More flashing lights. Sula peered out of the window and saw a pair of police vehicles moving slowly down Highway 16, then disappearing beneath the bridge where the bomb truck waited. The driver of the truck, code name 257, was still in the truck, having feigned a breakdown. He might be arrested, or decide to do something dramatic.
Shit-shit-shit
…The word drummed its way through Sula’s brain. She picked up her rifle from where it waited against the wall, and held it in her gloved hands. Taking this as a signal, Macnamara stepped to where the machine gun waited and put a hand on its stock. Sula waved him back.
“Use the control pad,” she said. “Mark out everything in the street or on the sidewalk as a target.”

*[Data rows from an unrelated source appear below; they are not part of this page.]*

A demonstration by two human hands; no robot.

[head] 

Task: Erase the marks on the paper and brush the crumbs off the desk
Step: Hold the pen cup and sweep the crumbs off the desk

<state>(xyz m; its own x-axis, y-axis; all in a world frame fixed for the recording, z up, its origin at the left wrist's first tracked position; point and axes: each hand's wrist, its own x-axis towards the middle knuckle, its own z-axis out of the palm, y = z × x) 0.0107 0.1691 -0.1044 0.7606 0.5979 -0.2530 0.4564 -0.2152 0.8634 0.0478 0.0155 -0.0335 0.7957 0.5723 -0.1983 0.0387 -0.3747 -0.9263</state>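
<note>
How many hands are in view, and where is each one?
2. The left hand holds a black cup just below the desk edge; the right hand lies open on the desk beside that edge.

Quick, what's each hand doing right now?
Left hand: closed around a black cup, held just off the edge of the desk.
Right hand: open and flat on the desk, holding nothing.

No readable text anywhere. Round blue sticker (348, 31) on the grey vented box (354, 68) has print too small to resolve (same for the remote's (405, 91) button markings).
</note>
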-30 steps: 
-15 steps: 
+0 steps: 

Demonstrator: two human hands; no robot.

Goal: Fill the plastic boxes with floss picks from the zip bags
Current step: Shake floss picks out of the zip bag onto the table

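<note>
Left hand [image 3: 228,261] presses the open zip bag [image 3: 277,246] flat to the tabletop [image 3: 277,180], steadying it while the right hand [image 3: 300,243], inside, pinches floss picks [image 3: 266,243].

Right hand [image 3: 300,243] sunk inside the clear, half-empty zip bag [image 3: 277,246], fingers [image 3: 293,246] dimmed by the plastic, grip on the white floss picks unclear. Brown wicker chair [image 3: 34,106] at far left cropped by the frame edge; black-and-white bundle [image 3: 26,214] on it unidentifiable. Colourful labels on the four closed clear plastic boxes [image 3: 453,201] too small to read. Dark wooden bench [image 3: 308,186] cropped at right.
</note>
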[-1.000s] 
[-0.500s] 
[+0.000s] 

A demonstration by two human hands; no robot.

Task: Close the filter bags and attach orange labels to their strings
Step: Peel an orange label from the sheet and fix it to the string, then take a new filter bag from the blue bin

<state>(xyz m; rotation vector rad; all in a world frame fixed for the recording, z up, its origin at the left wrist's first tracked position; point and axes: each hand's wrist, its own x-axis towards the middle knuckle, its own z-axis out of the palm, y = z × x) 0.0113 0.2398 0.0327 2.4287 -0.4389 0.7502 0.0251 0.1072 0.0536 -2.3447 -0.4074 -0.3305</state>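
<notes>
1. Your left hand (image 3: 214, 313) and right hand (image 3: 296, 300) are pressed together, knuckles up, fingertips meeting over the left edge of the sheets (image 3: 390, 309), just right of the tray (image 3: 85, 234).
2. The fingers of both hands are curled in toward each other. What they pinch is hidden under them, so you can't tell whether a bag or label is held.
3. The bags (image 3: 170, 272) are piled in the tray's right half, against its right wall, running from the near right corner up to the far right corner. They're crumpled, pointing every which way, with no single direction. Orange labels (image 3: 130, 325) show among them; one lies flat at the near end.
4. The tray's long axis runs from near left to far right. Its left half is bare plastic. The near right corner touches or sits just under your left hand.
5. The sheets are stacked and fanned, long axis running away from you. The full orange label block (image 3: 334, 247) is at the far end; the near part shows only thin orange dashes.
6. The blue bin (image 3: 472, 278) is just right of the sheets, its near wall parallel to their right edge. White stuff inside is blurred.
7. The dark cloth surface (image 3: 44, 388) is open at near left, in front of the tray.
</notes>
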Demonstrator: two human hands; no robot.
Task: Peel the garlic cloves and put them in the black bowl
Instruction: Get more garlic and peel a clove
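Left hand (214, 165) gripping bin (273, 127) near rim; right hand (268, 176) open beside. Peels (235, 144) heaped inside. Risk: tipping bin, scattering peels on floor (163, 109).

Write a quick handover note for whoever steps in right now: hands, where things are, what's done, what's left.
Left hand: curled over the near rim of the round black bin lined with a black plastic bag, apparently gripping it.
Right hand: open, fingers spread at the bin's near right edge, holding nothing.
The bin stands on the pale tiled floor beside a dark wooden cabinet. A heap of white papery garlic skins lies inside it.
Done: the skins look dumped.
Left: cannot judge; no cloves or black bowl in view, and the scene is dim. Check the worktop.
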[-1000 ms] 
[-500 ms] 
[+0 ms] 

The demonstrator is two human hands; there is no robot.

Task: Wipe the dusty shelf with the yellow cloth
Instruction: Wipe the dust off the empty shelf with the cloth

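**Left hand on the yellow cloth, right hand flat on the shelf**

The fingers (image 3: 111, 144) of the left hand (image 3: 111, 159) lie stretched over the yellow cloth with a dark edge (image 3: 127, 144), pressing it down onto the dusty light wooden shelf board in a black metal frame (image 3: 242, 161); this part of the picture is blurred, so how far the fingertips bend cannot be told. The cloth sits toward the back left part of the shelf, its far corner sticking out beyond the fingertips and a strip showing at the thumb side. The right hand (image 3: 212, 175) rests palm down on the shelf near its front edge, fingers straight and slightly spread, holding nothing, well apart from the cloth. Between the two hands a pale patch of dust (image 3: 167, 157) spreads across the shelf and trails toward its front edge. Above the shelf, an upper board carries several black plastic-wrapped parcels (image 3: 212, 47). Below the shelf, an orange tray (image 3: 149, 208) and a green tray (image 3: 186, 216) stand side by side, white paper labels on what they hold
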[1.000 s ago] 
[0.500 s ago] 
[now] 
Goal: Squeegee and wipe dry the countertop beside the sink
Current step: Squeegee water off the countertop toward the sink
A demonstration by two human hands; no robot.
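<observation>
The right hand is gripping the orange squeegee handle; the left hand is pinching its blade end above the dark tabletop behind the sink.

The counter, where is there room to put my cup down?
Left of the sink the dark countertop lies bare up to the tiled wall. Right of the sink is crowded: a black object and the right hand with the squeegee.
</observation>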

Macnamara nodded to himself, then stepped back to perform this task. Once he triggered the gun, it would fire automatically at anything in the target area until told to stop or until its considerable ammunition reserve was exhausted. It was ideal for covering a withdrawal by the rest of the team.
The rifles held by Sula and Spence were less convenient, insofar as they needed a person to point them at the enemy and squeeze the trigger. But the view through their sights could be projected on the helmet faceplates of the operators, which meant that neither Sula nor Spence actually had to flaunt their heads in the way of enemy fire. Only their hands and forearms need be exposed, with the trigger permanently depressed so that the gun would fire automatically at anything designated a target.
She could feel her pulse beating high in her throat. She wondered if she should step back from the window if everything was about to blow up right this instant.
Sula gave an involuntary start as her hand comm chirped. She reached for it, encountered instead her camouflage shroud, and then groped inside its folds, all the while wondering why someone had called her hand comm instead of using the far safer burst transmissions of the radio.
By the time she opened the comm and pressed it to her ear, it had stopped chirping. Voices were already engaged in a dialogue.
“What’s the situation, then?” Hong’s voice.
“The police tell me I’ve got to move the truck or get myself arrested.” The other voice was two-five-seven’s. “I a-told them we’ve got a tow on the way. I a-told them this here is a valuable piece of property and that I ain’t a-going ta take the responsibility of running a twelve-wheeler on just one fuel cell, but they sez I got ta. So I told a-them what I’d do, I’d like call my supervisor like.”
Sula winced. Two-five-seven was a team leader and a Peer—a highly educated and cultivated young man—and he was doing his best to speak in some manner of working-class accent, and failing miserably.
If the Naxids didn’t hear something wrong in this, then they were deaf to all nuance.
Two-five-seven had done something reasonably clever, though. He’d rung a number that would contact all the teams at once, so that all would know what was going on and none would panic and try something desperate.
“Right,” Hong said. “You might as well pull out, the people we want won’t be here for a while. Take the first left on top of the ramp, and I’ll meet you there. Four-nine-nine, are you there?”
“Yes, Blanche.” Another voice.
“I need you to send me your car with a driver. Have him meet me at the truck, and have him bring all his gear.”
Meaning his weapons, presumably.
“The rest of you,” Hong said, “sit tight, and stick with the plan.”
Sula returned her hand comm to her trouser pocket, her mind spinning with the effort of trying to work out what Hong now intended. Surely he couldn’t retrieve the ambush now.